Milli futbolculara yenilmesinler diye 3 milyon lira prim verdiler, gene olmadı…

Halbuki, bu iş parayla olsaydı, Suudi Arabistan’ın devamlı dünya kupasını kazanması gerekirdi. Çünkü, para’yla olmuyor, ruh’la oluyor. Ve zannettiğiniz gibi ayak’la da oynanmıyor aslında, yürek’le oynanıyor.

İsmail Temiz.
Bordo bereliydi.
Bingöl’de mayına bastı.
Sol bacağı dizden gitti.
Ali Budak.
Şırnak’ta mayına bastı.
Sağ bacağı dizden gitti.
Nurettin Balkaya.
Şırnak’ta mayına bastı.
Sol bacağı yok.
Mehmet Mutlu Kalak.
O da gazi.

Fatih Karakuş, yüksek gerilim hattına dokundu, sol kolu yok. Selim Karadağ, doğuştan sağ kolu yok. Furkan Arslan, kıyma makinesine kaptırdı, sağ dirsekten itibaren yok. Rahmi Özcan, sağ bacağı doğuştan 30 santim kısaydı, 12 defa ameliyat oldu, neticede dizden kestiler. Barış Telli, henüz dört yaşındayken trafik kazası, sağ bacağı gitti. Fatih Şentürk, motosiklet merakı, sol bacağı gitti. Şeyhmus Erdinç, Feyyaz Gözaçık, Serkan Dereli, doğuştan birer bacakları yok.

Osman Çakmak…
Kara kış, sabahın beş’i, Besta Vadisi’ni yoğun sis kaplamıştı, göz gözü görmüyordu, üstüne bardaktan boşanırcasına sağanak başladı, termal kameralar çalışmıyordu, mayına bastı, sol bacağı diz altından koptu, Şırnak, Diyarbakır, oradan Gata’ya götürdüler, ameliyat üstüne ameliyat, 10 sene kardeşim, 10 sene sürdü tedavisi… Bi gün, dönemin Genelkurmay Başkanı Yaşar Büyükanıt geldi rehabilitasyon merkezine, gazilerle sohbet ediyordu. Osman öne çıkıp, komutanım ben iyileştim, gene bölgeye gitmek istiyorum deyince, ilk kez orada duydu… “Vatana hizmet, illa vuruşarak olmaz, vatana hizmete devam etmek istiyorsan, futbol oyna oğlum, ay yıldızlı formayı o şekilde taşı” dedi komutan.

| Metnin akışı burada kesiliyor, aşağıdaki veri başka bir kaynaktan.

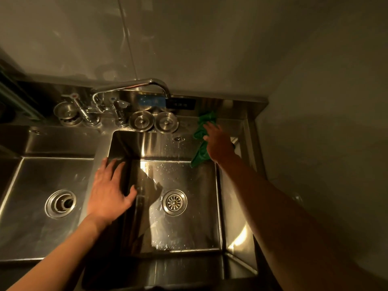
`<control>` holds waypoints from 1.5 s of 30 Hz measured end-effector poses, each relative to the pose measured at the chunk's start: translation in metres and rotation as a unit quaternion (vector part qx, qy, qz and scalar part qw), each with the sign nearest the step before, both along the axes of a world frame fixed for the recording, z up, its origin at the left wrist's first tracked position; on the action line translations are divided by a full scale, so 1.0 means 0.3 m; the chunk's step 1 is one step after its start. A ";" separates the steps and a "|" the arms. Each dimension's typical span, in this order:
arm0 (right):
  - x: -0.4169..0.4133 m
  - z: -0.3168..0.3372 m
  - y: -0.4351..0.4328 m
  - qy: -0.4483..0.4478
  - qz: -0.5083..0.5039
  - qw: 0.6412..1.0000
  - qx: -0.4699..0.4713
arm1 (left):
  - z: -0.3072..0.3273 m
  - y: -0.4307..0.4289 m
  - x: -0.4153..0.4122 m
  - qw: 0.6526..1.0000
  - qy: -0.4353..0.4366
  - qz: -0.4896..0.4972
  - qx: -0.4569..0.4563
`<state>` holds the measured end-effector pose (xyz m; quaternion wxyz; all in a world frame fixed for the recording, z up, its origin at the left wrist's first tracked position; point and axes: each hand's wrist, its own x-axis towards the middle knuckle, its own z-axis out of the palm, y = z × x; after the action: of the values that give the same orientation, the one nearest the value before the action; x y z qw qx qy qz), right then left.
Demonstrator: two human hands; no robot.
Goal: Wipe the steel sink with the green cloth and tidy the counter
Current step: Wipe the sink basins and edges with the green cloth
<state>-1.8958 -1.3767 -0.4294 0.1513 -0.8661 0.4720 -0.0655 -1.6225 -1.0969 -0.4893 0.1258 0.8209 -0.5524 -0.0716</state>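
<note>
At the back right corner of the rectangular steel sink (159,144), my right hand (218,141) lies flat-fingered on the crumpled green cloth (202,134) draped over the rim, which I judge soft, light, likely damp and best bunched at its upper folds, while my left hand (109,185) rests spread on the steel divider (104,143).

Left hand (109,192) flat, fingers (115,165) spread; right hand (219,142) outstretched.

- Blue label (150,101) on the backsplash (216,105) of the steel sink (157,143), upper middle: print too blurred to read.
- Black label (180,104) beside it: pale marks, unreadable.
</note>
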 end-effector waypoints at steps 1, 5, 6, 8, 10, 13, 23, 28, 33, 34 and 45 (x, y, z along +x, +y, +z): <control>-0.040 0.004 -0.015 0.026 -0.016 0.999 -0.009 | 0.000 -0.001 0.001 1.000 -0.001 0.000 -0.001; -0.200 0.027 -0.050 0.049 -0.117 0.992 0.004 | 0.010 -0.003 -0.013 1.000 0.000 -0.005 0.002; -0.223 0.028 -0.048 0.059 -0.119 0.991 -0.010 | 0.015 -0.002 -0.014 1.000 -0.001 -0.011 0.005; -0.241 0.033 -0.035 0.080 -0.111 0.990 -0.025 | 0.029 0.000 -0.014 1.000 0.002 -0.018 0.010; -0.245 0.038 -0.013 0.107 -0.119 0.987 -0.018 | 0.053 0.010 -0.040 0.999 0.024 -0.024 0.006; -0.273 0.045 0.030 0.187 -0.113 0.976 -0.012 | 0.091 0.050 -0.204 0.997 0.034 -0.068 -0.006; -0.445 0.090 0.211 0.267 -0.097 0.959 -0.023 | 0.170 0.341 -0.906 0.955 0.211 -0.202 0.059; -0.512 0.086 0.353 0.252 -0.076 0.965 -0.009 | 0.142 0.394 -0.976 0.932 0.117 -0.311 0.147; -0.577 0.078 0.515 0.205 -0.082 0.975 -0.001 | 0.128 0.393 -0.984 0.929 0.070 -0.324 0.166; -0.590 0.078 0.549 0.195 -0.086 0.977 0.000 | 0.127 0.397 -0.987 0.931 0.065 -0.321 0.163; -0.741 0.070 0.992 0.146 -0.149 0.977 0.045 | 0.136 0.414 -0.987 0.938 0.042 -0.304 0.161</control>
<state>-2.1181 -1.0791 -0.4085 0.1086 -0.7785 0.6152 0.0611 -1.9185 -0.9727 -0.4485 -0.0127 0.6195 -0.7508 -0.2288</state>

Evet, Türkiye’nin Ampute Milli Futbol Takımı bu…
Ve, Dünya Kupası’nda üçüncü oldular!

Hem de ne zaman oldular biliyor musunuz? Üç gün önce… “Eli ayağı tutanlar”ın Romanya’yla Macaristan’a yenildikleri,  geçen hafta sonunda oldular. Rusya’da düzenlendi 2012 Ampute Dünya Kupası… Ampute futbolda seri başı kabul edilen, İngiltere, Japonya, Gana, Ukrayna, Polonya gibi 12 ülke katıldı. Yarı finalde Rusya’ya yenildik, üçüncülük maçında Arjantin’i devirdik.

Macaristan rezaletinden bir gece önce, pazartesi akşamı, Atatürk Havalimanı’na indiler. Sanıyorlardı ki, yabancı futbolcuları karşılayıp omuzlara almak için yarışan vatandaşlarımız orada olacak, çiçekler verilecek, Türkiye sizinle gurur duyuyor diye tezahürat yapılacak, alkışlanacak. Kimse yoktu… Ne Futbol Federasyonu, ne Bedensel Engelliler Federasyonu, ne bir siyasi parti temsilcisi, ne de vatandaş… Hiç kimse yoktu. Allah’tan hostesler filan çırpındı, o sırada seyahat için uçak bekleyen Müslüm Gürses’i yakalayıp getirdiler, Müslüm Baba memleket adına hepsini tek tek tebrik etti, hatıra fotoğrafı çektirdi.

Sordum, Başbakan veya Spor Bakanı telefon etti mi diye, yok… Şeytan diyor, Alex’e tivit at, bu çocuklar göğsümüzü kabarttı diye, adım gibi eminim, hiç olmazsa Alex telefon ederdi.

Milli futbolculara 3 milyon lira prim verdiler, gene olmadı. Ampute milli takımına, dünya kupası’na gitmeden önce kamp için 250’şer lira harcırah vereceklerdi güya… O bile hesaplarına yatmadı hâlâ!